### Work to be completed
Print the data exactly. Omit the pictures.
BEGIN Data extracts
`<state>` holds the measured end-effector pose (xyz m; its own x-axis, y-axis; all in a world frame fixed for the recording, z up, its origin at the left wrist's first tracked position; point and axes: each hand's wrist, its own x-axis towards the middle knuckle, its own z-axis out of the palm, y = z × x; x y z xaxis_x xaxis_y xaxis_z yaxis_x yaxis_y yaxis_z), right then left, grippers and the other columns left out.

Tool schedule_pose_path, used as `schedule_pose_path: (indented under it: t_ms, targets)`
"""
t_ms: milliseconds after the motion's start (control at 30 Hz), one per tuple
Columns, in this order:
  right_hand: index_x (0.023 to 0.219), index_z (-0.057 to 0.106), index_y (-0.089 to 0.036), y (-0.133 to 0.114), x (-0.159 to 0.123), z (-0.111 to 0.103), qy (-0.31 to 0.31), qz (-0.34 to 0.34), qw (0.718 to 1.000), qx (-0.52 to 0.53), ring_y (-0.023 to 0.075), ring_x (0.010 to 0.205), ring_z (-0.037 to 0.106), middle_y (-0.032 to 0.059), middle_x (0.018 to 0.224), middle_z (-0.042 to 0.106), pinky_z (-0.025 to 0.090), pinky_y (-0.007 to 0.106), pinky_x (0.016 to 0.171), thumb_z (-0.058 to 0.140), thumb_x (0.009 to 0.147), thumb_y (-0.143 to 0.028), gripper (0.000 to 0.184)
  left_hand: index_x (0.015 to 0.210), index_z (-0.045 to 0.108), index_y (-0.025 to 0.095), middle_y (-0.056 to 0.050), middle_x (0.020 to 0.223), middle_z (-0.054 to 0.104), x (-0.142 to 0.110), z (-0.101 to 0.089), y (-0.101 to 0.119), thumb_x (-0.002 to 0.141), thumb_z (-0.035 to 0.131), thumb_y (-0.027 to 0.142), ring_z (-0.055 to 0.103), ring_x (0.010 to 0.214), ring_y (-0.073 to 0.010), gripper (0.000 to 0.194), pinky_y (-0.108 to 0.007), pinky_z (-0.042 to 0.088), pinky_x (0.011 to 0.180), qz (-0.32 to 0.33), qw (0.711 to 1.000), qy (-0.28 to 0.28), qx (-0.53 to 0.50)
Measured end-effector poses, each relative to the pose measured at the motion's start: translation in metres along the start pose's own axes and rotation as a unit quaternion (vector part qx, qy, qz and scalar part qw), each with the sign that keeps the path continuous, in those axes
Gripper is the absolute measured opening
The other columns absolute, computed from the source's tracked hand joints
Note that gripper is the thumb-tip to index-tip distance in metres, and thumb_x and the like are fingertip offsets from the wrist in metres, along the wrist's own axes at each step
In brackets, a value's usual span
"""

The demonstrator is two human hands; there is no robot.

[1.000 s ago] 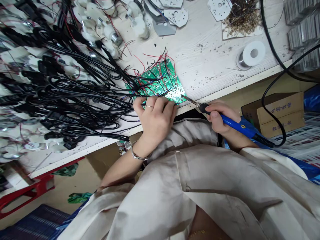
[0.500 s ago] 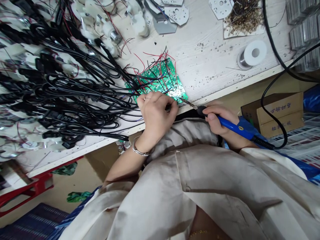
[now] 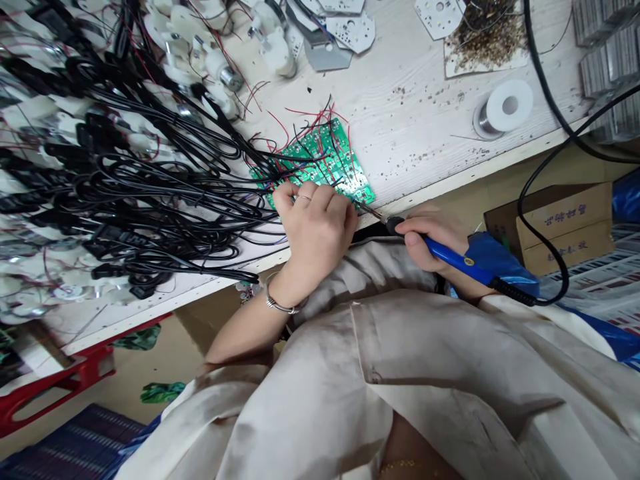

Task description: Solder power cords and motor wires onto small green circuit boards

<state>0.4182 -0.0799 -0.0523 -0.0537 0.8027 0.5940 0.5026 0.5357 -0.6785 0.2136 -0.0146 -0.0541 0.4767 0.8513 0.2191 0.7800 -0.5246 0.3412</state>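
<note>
A green circuit board (image 3: 320,160) lies on the white workbench (image 3: 415,107), with many red and black wires soldered to it. My left hand (image 3: 315,233) rests curled on the board's near edge, and its fingers hide whatever lies under them. My right hand (image 3: 430,240) is shut around a blue soldering iron (image 3: 450,257). The iron's metal tip (image 3: 373,211) sits at the board's near corner, right beside my left fingers. A bundle of black power cords (image 3: 150,180) runs from the board's left side.
White motor assemblies (image 3: 215,67) lie under the cords. A solder spool (image 3: 503,110), white perforated plates (image 3: 353,30) and stacked metal parts (image 3: 605,40) are at the back. A cardboard box (image 3: 550,230) stands on the floor at right, below the bench edge.
My right hand and the iron have shifted slightly left and down along the board's edge. My left hand has barely moved, and the whole view has shifted a little.
</note>
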Motion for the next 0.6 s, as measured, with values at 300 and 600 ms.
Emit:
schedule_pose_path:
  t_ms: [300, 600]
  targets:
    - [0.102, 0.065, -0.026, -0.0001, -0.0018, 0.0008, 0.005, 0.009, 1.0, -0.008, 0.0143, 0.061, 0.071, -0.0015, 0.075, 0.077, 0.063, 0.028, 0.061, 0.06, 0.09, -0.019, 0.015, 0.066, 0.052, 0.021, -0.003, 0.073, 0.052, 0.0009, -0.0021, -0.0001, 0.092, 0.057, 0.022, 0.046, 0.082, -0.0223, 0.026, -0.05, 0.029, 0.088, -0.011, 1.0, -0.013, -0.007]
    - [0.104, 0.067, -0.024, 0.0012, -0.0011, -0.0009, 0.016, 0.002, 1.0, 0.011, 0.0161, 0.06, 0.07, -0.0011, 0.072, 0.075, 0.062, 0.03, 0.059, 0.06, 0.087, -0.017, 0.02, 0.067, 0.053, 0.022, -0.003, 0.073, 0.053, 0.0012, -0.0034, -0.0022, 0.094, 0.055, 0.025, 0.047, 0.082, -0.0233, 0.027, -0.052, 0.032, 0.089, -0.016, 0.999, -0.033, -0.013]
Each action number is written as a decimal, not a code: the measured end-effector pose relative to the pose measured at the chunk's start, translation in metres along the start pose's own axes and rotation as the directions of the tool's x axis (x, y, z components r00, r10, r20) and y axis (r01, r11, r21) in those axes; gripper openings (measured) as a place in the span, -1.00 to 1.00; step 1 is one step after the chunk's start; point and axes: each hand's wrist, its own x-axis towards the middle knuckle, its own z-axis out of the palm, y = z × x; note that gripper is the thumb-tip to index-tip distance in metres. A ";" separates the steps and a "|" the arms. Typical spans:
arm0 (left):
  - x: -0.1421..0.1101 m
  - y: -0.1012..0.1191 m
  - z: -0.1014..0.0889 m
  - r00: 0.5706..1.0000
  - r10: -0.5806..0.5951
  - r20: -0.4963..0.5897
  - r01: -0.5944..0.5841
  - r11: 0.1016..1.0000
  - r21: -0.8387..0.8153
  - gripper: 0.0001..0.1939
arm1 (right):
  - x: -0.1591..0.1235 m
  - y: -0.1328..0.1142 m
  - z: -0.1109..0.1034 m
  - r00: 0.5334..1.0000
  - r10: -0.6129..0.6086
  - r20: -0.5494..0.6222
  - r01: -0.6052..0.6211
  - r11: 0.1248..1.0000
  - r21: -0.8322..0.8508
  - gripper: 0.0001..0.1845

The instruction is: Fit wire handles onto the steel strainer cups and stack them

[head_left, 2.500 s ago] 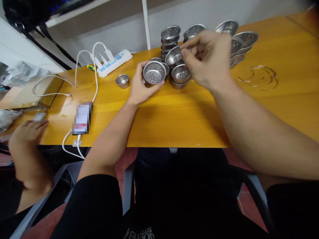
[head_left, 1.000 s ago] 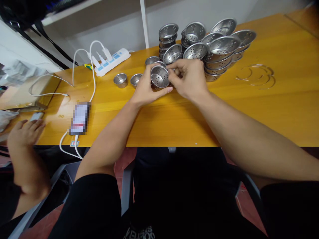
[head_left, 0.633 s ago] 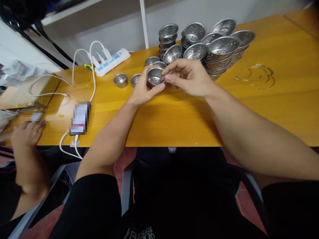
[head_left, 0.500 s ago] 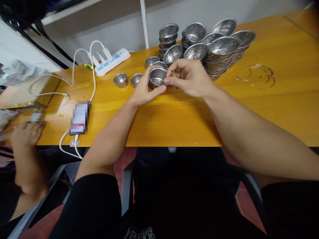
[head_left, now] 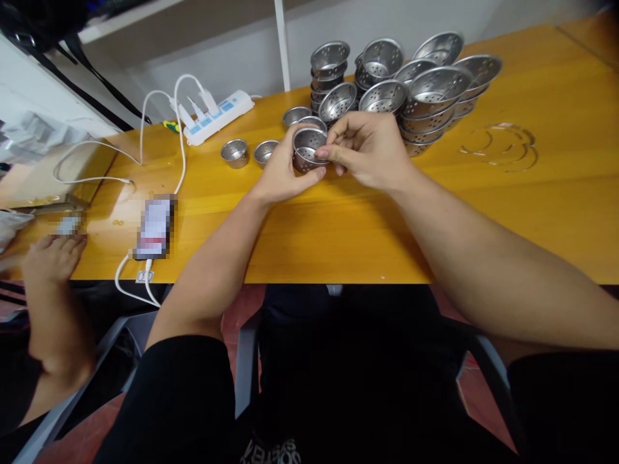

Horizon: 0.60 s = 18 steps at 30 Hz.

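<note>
My left hand (head_left: 279,174) is wrapped round a small perforated steel cup (head_left: 307,147), just above the yellow table (head_left: 338,219). My right hand (head_left: 370,150) is closed at the cup's right rim, thumb and fingers pinched on it; whether a small part sits between them I cannot make out. Behind the hands stand stacks of perforated steel cups (head_left: 329,67) and wider perforated bowls (head_left: 432,96). Two small plain steel cups (head_left: 235,153) (head_left: 265,152) sit to the left of the held cup.
A white power strip (head_left: 217,115) with white cables lies at the back left. A phone (head_left: 153,229) on a cable rests near the front edge. Thin wire rings (head_left: 503,143) lie at the right. Another person's hand (head_left: 51,258) rests at the table's left corner.
My right hand came back from the far stacks to the cup in my left hand. A second small plain cup now stands at the left. Both hands have shifted only slightly since.
</note>
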 end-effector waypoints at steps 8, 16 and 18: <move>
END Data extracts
### Result
`<state>` holds the measured end-effector pose (xyz m; its own x-axis, y-axis; all in a world frame fixed for the recording, z up, its origin at the left wrist's first tracked position; point and axes: each hand's wrist, its own x-axis towards the middle knuckle, its own z-axis out of the palm, y = z × x; x y z xaxis_x xaxis_y xaxis_z yaxis_x yaxis_y yaxis_z), right then left, grippers and the other columns left out.

Tool schedule_pose_path, used as `schedule_pose_path: (indented under it: t_ms, targets)`
"""
t_ms: milliseconds after the motion's start (control at 30 Hz), one per tuple
Columns, in this order:
  right_hand: index_x (0.023 to 0.219), index_z (-0.057 to 0.106), index_y (-0.089 to 0.036), y (-0.133 to 0.114), x (-0.159 to 0.123), z (-0.111 to 0.103), qy (-0.31 to 0.31), qz (-0.34 to 0.34), qw (0.718 to 1.000), qx (-0.52 to 0.53), ring_y (-0.023 to 0.075), ring_x (0.010 to 0.205), ring_z (-0.037 to 0.106), middle_y (-0.032 to 0.059), middle_x (0.018 to 0.224), middle_z (-0.042 to 0.106), pinky_z (-0.025 to 0.090), pinky_y (-0.007 to 0.106), pinky_x (0.016 to 0.171), thumb_z (-0.058 to 0.140), thumb_x (0.009 to 0.147), thumb_y (-0.143 to 0.028), gripper (0.000 to 0.184)
  left_hand: index_x (0.015 to 0.210), index_z (-0.045 to 0.108), index_y (-0.025 to 0.095), middle_y (-0.056 to 0.050), middle_x (0.020 to 0.223), middle_z (-0.054 to 0.104), x (-0.142 to 0.110), z (-0.101 to 0.089), y (-0.101 to 0.119), thumb_x (-0.002 to 0.141), thumb_z (-0.035 to 0.131), thumb_y (-0.027 to 0.142), ring_z (-0.055 to 0.103), ring_x (0.010 to 0.214), ring_y (-0.073 to 0.010), gripper (0.000 to 0.194), pinky_y (-0.108 to 0.007), pinky_z (-0.042 to 0.088), pinky_x (0.011 to 0.180), qz (-0.32 to 0.33), qw (0.711 to 1.000), qy (-0.28 to 0.28), qx (-0.53 to 0.50)
Measured end-effector poses, each relative to the pose measured at the motion's start: translation in metres along the start pose's own axes and rotation as a unit quaternion (vector part qx, qy, qz and scalar part qw), each with the sign that keeps the path continuous, in those axes
Gripper is the absolute measured opening
The other columns absolute, computed from the source's tracked hand joints
Note that gripper is the thumb-tip to index-tip distance in metres, and thumb_x and the like are fingertip offsets from the wrist in metres, along the wrist's own axes at each step
In brackets, a value's usual span
"""

The demonstrator is two human hands; there is no robot.

[1.000 s ago] 
[0.500 s ago] 
[now] 

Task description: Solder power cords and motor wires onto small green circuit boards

<state>0.4182 -0.0799 -0.0523 -0.0537 0.8027 0.5940 0.5026 0.5357 -0.6785 0.2136 -0.0146 -0.0541 0.4767 0.8513 0.2191 0.7800 -0.5246 0.3412</state>
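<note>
A green circuit board (image 3: 320,160) lies on the white workbench (image 3: 415,107), with many red and black wires soldered to it. My left hand (image 3: 315,233) rests curled on the board's near edge, and its fingers hide whatever lies under them. My right hand (image 3: 430,240) is shut around a blue soldering iron (image 3: 450,257). The iron's metal tip (image 3: 373,211) sits at the board's near corner, right beside my left fingers. A bundle of black power cords (image 3: 150,180) runs from the board's left side.
White motor assemblies (image 3: 215,67) lie under the cords. A solder spool (image 3: 503,110), white perforated plates (image 3: 353,30) and stacked metal parts (image 3: 605,40) are at the back. A cardboard box (image 3: 550,230) stands on the floor at right, below the bench edge.
My right hand and the iron have shifted slightly left and down along the board's edge. My left hand has barely moved, and the whole view has shifted a little.
</note>
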Motion for the next 0.6 s, as measured, with values at 300 and 600 ms.
Emit:
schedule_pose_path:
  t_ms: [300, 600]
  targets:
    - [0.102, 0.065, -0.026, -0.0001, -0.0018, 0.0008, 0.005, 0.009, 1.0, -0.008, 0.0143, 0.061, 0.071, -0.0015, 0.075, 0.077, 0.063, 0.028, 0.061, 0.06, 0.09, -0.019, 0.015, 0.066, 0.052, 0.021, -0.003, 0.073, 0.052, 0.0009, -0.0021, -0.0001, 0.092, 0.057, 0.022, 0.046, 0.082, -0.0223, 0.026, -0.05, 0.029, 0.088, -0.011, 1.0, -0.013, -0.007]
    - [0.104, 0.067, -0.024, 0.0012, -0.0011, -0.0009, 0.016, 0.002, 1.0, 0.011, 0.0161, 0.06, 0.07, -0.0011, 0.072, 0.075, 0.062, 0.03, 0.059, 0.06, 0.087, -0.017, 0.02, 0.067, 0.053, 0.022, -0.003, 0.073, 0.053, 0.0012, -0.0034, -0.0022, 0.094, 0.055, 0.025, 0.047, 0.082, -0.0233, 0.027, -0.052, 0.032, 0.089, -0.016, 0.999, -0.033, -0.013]
Each action number is written as a decimal, not a code: the measured end-effector pose relative to the pose measured at the chunk's start, translation in metres along the start pose's own axes and rotation as the directions of the tool's x axis (x, y, z components r00, r10, r20) and y axis (r01, r11, r21) in those axes; gripper openings (measured) as a place in the span, -1.00 to 1.00; step 1 is one step after the chunk's start; point and axes: each hand's wrist, its own x-axis towards the middle knuckle, its own z-axis out of the palm, y = z × x; note that gripper is the thumb-tip to index-tip distance in metres. A ";" separates the steps and a "|" the arms. Typical spans:
arm0 (left):
  - x: -0.1421..0.1101 m
  - y: -0.1012..0.1191 m
  - z: -0.1014..0.0889 m
  - r00: 0.5706..1.0000
  - r10: -0.5806..0.5951
  - r20: -0.4963..0.5897
  - r01: -0.5944..0.5841
  - r11: 0.1016..1.0000
  - r21: -0.8387..0.8153
  - gripper: 0.0001..0.1939
arm1 (right):
  - x: -0.1591..0.1235 m
  - y: -0.1328..0.1142 m
  - z: -0.1109..0.1034 m
  - r00: 0.5334..1.0000
  - r10: -0.6129..0.6086
  - r20: -0.5494..0.6222
  - r01: -0.6052..0.6211
  - r11: 0.1248..1.0000
  - r21: -0.8322..0.8508
  - gripper: 0.0001..0.1845

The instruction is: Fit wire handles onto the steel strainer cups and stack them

[head_left, 2.500 s ago] 
[head_left, 1.000 s ago] 
[head_left, 0.633 s ago] 
[head_left, 0.500 s ago] 
[head_left, now] 

Horizon: 0.60 s = 18 steps at 30 Hz.

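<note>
My left hand (head_left: 279,174) is wrapped round a small perforated steel cup (head_left: 307,147), just above the yellow table (head_left: 338,219). My right hand (head_left: 370,150) is closed at the cup's right rim, thumb and fingers pinched on it; whether a small part sits between them I cannot make out. Behind the hands stand stacks of perforated steel cups (head_left: 329,67) and wider perforated bowls (head_left: 432,96). Two small plain steel cups (head_left: 235,153) (head_left: 265,152) sit to the left of the held cup.
A white power strip (head_left: 217,115) with white cables lies at the back left. A phone (head_left: 153,229) on a cable rests near the front edge. Thin wire rings (head_left: 503,143) lie at the right. Another person's hand (head_left: 51,258) rests at the table's left corner.
My right hand came back from the far stacks to the cup in my left hand. A second small plain cup now stands at the left. Both hands have shifted only slightly since.
</note>
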 end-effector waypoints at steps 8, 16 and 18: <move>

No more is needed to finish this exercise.